Posted by respeto at 2:49 PM

February 4, 2007

Truth & Beauty

Ann Patchett – ISBN - 978-0060572150

“A work every bit as entrancing, daring, and smart as her fiction . . . Truth and Beauty is a bravura self-portrait, and a stunning and insightful interpretation of an epic friendship. . . . A generous and virtuoso performance.” So says the Atlanta Urinal and Constipation.

I’ll admit that it is a stunning book—well written, insightful, infinitely readable and very soul searching. The principal protagonists herein are fast friends from college days. The first is the author and the other is Lucy, an incredibly damaged soul who has endured a life so tragic that one is hard-put to make any sort of judgment. All behavior is admissible and excusable it would seem.

Sorely disfugured from age 10 as a result of a malignant tumor of the jaw, she is the subject of mutilating surgery necessitating nearly forty “corrective” operations over her too short lifetime, ended by an accidental (?) overdose of heroin.

Both are writers, both talented, both sensitive souls surrounded by myriad other similar personages, all of whom “support” Lucy over the years. Lucy depends upon Ann (the author) for everything from soul support to money, while Ann depends upon Lucy to aggrandize her need to be helpful and gratified. The memoir chronicles many of the author’s reactions to and interactions with her best friend. Others of Lucy’s support group enter and leave the picture, a sort of relay team, individually frustrated by Lucy’s demands, and periodically on the outs, but never at the same time.

The underlying metaphor is that of the fable of The Grasshopper and the Ant. Lucy is the grasshopper, her acolytes the ants. Lucy, pathetic as she is, manages to have a modestly fulfilling if circumscribed life, controlled by surgical necessities, alcohol and drug abuse, sexual needs and demands, time constraints and the like; all understandable, if not altogether acceptable.

None the less her supportive ants manage to be there for her sometimes—collectively constantly—with Ann being there most reliably. Lucy makes constant demands, suffers perpetual insecurity, regular financial and variable alcohol and drug problems. Some are fateful, many are self induced. Lucy is predictably irresponsible and excused for it. Her ants cover her by paying bills, providing housing, giving her money, time, etc., always understanding of her fragile circumstances.

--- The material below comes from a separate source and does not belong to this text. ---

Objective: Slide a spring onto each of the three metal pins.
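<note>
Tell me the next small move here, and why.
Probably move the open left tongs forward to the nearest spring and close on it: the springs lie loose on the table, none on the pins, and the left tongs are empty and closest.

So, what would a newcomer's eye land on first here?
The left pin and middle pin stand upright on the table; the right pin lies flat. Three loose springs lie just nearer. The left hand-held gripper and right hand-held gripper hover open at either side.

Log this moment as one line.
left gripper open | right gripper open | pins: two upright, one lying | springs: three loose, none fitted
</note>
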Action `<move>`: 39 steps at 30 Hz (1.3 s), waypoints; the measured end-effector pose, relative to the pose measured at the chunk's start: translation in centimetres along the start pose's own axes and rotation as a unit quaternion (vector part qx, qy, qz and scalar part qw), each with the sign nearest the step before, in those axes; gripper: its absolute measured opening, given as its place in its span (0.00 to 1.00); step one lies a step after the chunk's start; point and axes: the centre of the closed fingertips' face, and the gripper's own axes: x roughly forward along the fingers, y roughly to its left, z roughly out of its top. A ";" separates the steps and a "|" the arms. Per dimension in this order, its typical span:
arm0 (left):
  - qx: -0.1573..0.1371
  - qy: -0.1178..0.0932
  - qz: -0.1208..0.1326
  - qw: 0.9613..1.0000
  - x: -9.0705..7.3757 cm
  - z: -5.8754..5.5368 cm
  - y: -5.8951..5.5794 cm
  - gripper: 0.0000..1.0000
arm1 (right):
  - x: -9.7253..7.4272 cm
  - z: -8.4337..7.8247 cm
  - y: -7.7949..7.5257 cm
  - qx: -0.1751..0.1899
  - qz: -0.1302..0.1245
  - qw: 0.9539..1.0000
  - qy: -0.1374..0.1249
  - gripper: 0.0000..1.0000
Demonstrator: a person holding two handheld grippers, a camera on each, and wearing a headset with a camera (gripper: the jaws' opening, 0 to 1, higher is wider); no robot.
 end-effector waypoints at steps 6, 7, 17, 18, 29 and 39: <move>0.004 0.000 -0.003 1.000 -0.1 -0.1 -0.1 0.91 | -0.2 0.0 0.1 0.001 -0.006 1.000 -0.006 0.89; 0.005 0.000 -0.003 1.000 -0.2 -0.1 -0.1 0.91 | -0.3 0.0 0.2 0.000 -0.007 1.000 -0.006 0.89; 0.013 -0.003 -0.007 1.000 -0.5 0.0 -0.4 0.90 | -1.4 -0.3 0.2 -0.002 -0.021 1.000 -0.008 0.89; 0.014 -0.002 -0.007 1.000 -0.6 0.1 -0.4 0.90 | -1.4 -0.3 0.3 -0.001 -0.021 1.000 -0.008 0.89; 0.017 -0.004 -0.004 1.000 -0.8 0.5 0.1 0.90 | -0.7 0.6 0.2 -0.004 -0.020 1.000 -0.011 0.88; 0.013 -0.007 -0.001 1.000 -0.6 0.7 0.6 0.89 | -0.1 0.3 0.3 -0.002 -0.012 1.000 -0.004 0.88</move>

But Lucy’s demands are unrelenting and irresolvable by her support group. She becomes suicidal, yet not one of her friends will intervene in the situation to commit her against her will to an institution wherein she might receive help. None, it seems, has the cajones!

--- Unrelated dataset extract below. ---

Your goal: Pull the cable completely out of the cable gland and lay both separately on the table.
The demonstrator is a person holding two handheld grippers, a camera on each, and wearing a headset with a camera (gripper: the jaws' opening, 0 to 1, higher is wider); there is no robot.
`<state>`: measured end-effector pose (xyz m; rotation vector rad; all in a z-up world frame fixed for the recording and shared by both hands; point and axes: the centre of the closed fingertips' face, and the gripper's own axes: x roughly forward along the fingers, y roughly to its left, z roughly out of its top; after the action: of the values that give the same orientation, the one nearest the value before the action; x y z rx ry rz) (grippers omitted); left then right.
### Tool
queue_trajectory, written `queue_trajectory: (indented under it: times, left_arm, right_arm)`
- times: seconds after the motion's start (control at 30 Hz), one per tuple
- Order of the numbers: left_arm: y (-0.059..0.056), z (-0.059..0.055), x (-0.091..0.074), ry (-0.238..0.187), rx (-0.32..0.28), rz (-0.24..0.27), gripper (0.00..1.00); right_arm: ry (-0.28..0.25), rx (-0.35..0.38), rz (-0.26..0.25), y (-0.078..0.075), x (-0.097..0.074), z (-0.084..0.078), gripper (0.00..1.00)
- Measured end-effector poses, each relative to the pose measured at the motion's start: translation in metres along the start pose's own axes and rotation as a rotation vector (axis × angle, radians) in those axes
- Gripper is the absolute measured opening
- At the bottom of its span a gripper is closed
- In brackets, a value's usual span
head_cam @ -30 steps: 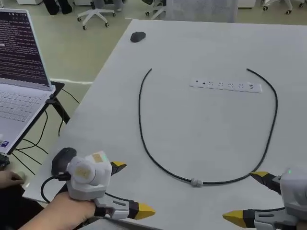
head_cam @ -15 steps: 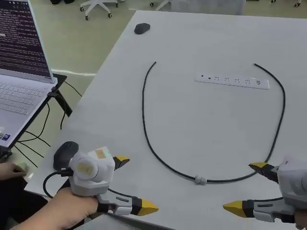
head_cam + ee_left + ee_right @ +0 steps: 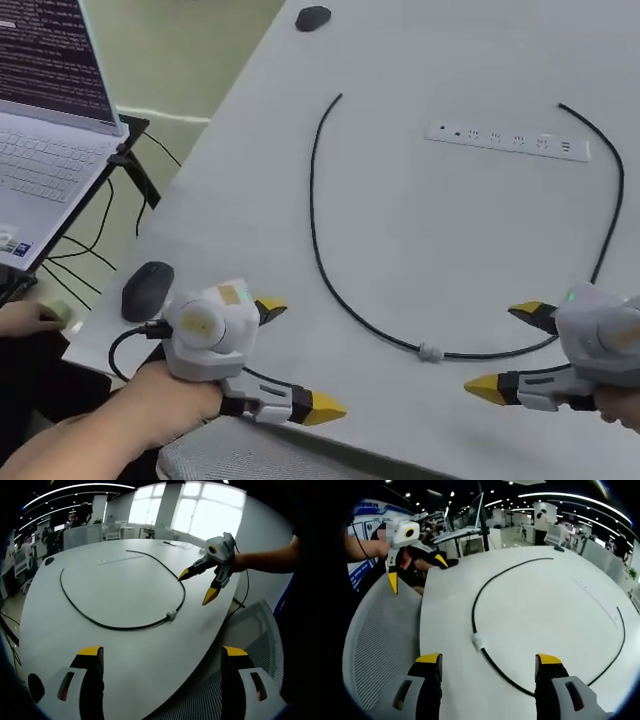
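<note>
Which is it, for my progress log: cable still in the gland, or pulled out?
In: the cable gland sits midway on the black cable, which runs out of both its sides on the table.

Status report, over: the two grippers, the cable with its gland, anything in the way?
Left gripper and right gripper open, empty. Cable gland on the black cable, between them, untouched. Power strip farther back, away from gland.

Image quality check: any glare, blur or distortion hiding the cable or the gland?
Head view: even light, no glare, cable and cable gland sharp. Left gripper view: fisheye curves the table edge, windows blown out, gland readable. Right gripper view: same distortion, ceiling lights show as bright streaks, gland slightly soft but visible.
</note>
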<state>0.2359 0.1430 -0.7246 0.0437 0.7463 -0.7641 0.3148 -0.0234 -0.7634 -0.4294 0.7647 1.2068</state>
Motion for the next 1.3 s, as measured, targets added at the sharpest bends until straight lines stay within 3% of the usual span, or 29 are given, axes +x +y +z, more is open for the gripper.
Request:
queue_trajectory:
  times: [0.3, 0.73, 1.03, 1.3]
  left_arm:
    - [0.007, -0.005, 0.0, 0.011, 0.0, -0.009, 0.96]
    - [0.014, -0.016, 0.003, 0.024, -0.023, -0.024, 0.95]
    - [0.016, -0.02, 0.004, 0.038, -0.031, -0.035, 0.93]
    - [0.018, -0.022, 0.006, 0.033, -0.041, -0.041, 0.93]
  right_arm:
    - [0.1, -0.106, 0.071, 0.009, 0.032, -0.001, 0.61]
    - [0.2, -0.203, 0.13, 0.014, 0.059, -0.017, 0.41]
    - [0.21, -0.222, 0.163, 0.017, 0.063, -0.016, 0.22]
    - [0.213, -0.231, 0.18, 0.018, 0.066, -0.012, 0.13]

All of this arrests my compassion, if not for Lucy, for her ants, and herein lays the conundrum. While those who support her make “noble efforts” to do what they deem possible to save Lucy from herself and her dilemma(s) and make good-faith efforts to “be there” it is never enough, and they seem unable to take the critical step(s).

To me this represents the difficulty with modern adherents to the “I CARE” group of supersensitive individuals who are manifestly self-ennobled by their caring efforts and heartfelt compassion. They are so caught up in their righteous efforts, and so convinced that they simply must not make any judgments or decisions that they, in effect, permit this tragic lady to off herself--knowing fully that she would--without any definitive effort to do anything, all the while convinced of their magnanimity.

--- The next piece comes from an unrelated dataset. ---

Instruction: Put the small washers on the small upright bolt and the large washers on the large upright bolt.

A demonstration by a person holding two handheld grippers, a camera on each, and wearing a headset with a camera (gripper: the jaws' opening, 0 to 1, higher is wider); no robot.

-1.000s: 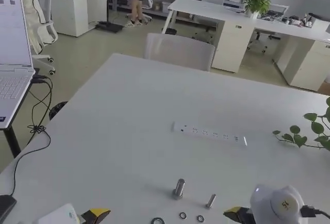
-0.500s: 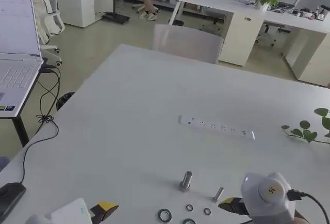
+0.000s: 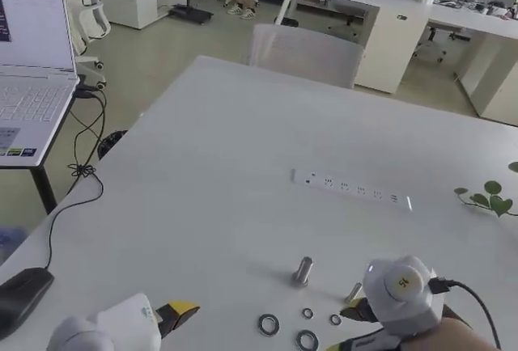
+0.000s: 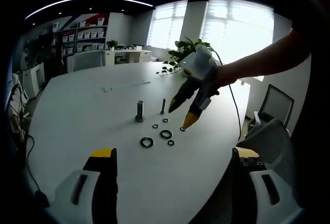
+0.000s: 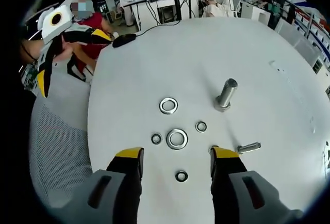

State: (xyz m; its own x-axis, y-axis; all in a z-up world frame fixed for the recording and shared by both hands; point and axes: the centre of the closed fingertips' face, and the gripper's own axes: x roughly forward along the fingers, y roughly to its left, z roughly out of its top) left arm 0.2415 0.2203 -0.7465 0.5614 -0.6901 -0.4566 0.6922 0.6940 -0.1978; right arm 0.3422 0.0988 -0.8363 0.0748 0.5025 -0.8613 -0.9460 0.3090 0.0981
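Work not yet begun: large washers (image 5: 177, 138) and small washers (image 5: 201, 126) lie loose at eight o'clock of the bare large bolt (image 5: 225, 94); small bolt (image 5: 249, 147) bare too. Left gripper (image 4: 174, 154) and right gripper (image 5: 176, 154) gape, empty.

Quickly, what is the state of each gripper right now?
Left gripper: open, holding nothing.
Right gripper: open, holding nothing; a small washer lies on the table between its fingers.

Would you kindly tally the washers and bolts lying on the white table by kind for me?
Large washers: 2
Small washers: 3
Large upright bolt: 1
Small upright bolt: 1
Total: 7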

Whatever happened to friends who would not only support, cajole, love and cherish, but actually do something—interfere when required--for someone in desperate need? Especially a “best friend?”

Nonetheless it is a good read . . . if only to learn about how those of the sensitive, caring and compassionate group live and justify, magnify and gratify themselves. . . . As opposed, of course, to those of us who are not sensitive, caring and compassionate? Or noble!